Why this works: Authenticity is the product. Curation makes the decision for the reader. This is not a comprehensive directory — it's what actually gets used in practice.
Section Three
AI Literacy & Learning Path
Take the quiz to assess your level, or dive directly into the learning path. Always accessible — no gatekeeping.
Orientation: What You're Actually Walking Into
Understand the intellectual history and conceptual structure of AI before writing a single line of code. Most people skip this. That is why most people remain confused about the difference between AI, ML, GenAI, and agents for years.
Mathematical Spine
Build the mathematical intuition required to understand why neural networks work — not just that they do. You do not need a PhD in mathematics. You need honest fluency in four areas.
Classical Machine Learning
Understand the learning paradigm — how a system extracts patterns from data — before entering the complexity of deep learning. These methods are still used in production daily. Understanding them makes you better at understanding deep learning.
Deep Learning
Understand how multi-layer neural networks learn representations from data — and why they work at all. This phase covers the fundamental building blocks of everything that comes after.
The Transformer Revolution
Understand the architecture that powers every major AI system of the modern era. The transformer is not a trend. It is the current fundamental unit of intelligence in AI systems.

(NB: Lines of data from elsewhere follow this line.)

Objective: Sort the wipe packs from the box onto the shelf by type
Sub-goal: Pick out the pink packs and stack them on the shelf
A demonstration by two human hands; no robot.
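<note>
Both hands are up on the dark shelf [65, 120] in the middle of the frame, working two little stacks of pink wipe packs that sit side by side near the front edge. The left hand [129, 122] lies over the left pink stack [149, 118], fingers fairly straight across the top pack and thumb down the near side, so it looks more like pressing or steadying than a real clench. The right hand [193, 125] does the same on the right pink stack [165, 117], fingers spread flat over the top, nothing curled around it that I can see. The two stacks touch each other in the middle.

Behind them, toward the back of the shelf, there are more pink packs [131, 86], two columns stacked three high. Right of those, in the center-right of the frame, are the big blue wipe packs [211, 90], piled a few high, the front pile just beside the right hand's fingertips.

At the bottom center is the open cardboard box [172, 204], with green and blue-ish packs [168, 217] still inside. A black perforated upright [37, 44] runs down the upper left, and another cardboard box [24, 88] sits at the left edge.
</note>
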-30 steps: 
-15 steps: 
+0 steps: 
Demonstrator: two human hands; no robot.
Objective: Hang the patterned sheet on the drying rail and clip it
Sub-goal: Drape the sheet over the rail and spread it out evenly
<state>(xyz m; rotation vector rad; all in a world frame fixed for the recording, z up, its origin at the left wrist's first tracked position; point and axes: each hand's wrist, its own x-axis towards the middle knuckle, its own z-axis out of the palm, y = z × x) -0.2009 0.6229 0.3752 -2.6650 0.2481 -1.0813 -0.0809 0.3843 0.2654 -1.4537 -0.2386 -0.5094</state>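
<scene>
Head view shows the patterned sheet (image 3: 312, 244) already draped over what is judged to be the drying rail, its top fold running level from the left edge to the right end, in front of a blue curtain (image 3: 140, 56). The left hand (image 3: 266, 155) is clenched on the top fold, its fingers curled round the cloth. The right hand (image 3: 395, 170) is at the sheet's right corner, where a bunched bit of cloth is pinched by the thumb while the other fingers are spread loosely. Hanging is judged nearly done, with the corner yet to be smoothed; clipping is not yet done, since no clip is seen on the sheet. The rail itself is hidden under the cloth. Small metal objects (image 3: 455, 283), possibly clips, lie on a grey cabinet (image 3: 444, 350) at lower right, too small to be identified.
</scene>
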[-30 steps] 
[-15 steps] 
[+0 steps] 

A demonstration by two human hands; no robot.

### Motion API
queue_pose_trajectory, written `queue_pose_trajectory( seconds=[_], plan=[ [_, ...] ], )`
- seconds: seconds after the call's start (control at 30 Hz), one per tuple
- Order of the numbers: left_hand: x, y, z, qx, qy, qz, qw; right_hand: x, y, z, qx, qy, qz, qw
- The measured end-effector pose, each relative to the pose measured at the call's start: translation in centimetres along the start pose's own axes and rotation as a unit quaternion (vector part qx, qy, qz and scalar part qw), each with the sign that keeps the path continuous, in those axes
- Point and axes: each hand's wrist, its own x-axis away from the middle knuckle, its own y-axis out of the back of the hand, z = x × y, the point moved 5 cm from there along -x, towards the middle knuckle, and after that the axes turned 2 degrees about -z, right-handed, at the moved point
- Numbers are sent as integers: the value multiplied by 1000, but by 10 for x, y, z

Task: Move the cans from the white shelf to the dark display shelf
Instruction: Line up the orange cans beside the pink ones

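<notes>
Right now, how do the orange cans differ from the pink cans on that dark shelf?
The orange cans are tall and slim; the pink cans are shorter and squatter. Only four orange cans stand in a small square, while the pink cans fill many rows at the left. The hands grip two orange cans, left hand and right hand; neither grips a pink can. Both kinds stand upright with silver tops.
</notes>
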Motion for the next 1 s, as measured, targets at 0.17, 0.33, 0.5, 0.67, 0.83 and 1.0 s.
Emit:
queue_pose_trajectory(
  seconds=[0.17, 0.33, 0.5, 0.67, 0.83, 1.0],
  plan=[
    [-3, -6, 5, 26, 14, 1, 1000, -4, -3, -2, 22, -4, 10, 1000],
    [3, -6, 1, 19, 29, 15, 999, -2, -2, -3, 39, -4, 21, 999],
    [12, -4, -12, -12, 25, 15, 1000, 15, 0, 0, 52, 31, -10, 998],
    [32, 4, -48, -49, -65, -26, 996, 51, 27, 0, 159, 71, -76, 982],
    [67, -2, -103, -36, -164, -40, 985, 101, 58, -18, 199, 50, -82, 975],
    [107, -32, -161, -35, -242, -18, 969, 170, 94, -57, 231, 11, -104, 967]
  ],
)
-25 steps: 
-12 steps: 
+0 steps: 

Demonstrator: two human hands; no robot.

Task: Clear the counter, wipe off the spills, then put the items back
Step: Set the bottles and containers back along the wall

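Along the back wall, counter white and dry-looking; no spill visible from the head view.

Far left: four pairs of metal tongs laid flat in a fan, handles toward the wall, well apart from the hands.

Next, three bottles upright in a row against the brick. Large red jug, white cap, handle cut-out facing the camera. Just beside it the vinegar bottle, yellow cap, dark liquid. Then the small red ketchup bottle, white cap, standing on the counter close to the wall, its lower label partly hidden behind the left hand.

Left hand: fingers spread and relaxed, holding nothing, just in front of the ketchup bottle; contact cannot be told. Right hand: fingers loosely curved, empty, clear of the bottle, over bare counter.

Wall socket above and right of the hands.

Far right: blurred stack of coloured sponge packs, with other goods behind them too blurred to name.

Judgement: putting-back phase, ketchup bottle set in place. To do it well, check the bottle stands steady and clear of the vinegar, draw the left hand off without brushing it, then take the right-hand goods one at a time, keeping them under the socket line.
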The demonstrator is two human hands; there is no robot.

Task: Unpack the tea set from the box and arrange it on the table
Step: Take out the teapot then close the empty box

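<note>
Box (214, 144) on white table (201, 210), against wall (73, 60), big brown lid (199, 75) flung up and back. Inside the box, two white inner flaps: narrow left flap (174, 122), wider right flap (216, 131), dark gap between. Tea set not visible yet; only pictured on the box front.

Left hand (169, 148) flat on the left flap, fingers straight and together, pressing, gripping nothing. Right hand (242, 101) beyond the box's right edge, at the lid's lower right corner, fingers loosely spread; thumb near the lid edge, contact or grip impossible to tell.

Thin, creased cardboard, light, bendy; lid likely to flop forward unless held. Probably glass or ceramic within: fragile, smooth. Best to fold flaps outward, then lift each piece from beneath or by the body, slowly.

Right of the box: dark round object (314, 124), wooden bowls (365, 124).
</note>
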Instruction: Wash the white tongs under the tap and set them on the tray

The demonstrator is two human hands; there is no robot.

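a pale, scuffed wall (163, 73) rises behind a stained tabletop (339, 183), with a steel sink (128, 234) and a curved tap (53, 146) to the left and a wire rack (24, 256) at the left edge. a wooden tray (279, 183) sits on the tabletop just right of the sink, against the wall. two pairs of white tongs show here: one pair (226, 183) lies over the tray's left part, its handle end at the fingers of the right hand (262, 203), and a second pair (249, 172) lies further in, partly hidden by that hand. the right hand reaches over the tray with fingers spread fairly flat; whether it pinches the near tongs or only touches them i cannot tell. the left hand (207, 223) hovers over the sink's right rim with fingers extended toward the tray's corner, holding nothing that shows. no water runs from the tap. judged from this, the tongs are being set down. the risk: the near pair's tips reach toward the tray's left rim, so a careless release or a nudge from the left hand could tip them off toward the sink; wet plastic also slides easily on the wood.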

Foundation Models and the LLM World
Understand how LLMs are built, trained, aligned, and deployed. Move from understanding the architecture to understanding the ecosystem — prompt engineering, fine-tuning, multimodality, and the full stack of modern AI applications.
Agentic AI
Understand AI agents — systems that can perceive, reason, plan, and act in the world across multiple steps. This is the current frontier of applied AI and the area evolving fastest.
The Hard Problems
Engage seriously with the unsolved problems in AI — the challenges that define the research frontier and that separate people who use AI from people who advance it.
Building: From User to Creator
Build production-quality AI systems. Move from understanding models to shipping systems. This is where technical fluency meets product thinking.
The Frontier
Develop the ability to track, understand, and eventually contribute to the research frontier. Not every practitioner becomes a researcher. But understanding what is happening at the frontier changes how you build and what you see as possible.
Recommended Learning Sequence
12 months of serious, consistent engagement. Every phase earns the next one.
This roadmap will evolve. The field does not stay still. The measure of whether you have internalized it is not whether you reach Phase 12 — it is whether, by Phase 9, you are starting to generate your own questions about what comes next.